What the exercise asks:
Report how many lines below contain the word "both", giving the number and no other words.

Source material: Begin

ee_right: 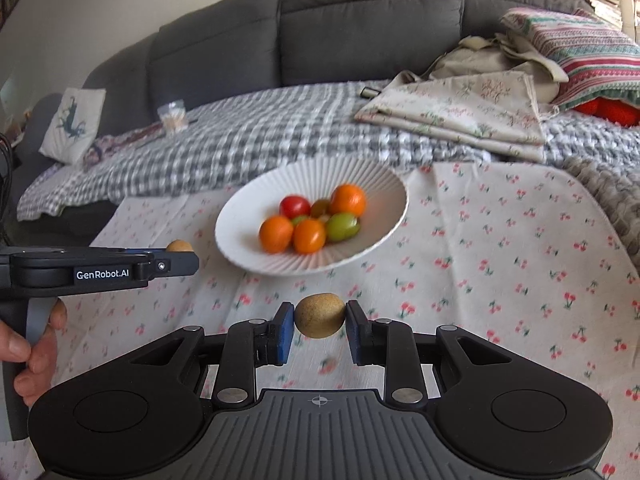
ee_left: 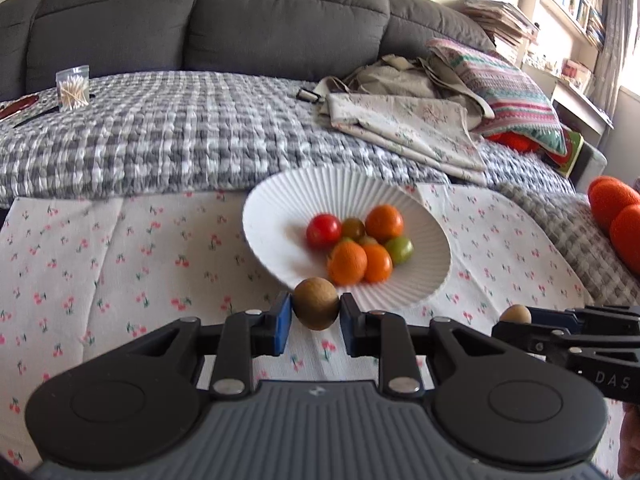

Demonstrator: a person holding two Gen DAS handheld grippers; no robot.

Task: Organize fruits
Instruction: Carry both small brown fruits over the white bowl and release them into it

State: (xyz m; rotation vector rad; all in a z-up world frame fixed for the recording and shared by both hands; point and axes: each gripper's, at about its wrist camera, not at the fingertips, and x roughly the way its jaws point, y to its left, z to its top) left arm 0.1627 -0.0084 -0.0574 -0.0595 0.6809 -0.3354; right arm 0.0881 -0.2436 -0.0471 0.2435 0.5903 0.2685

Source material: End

Response:
2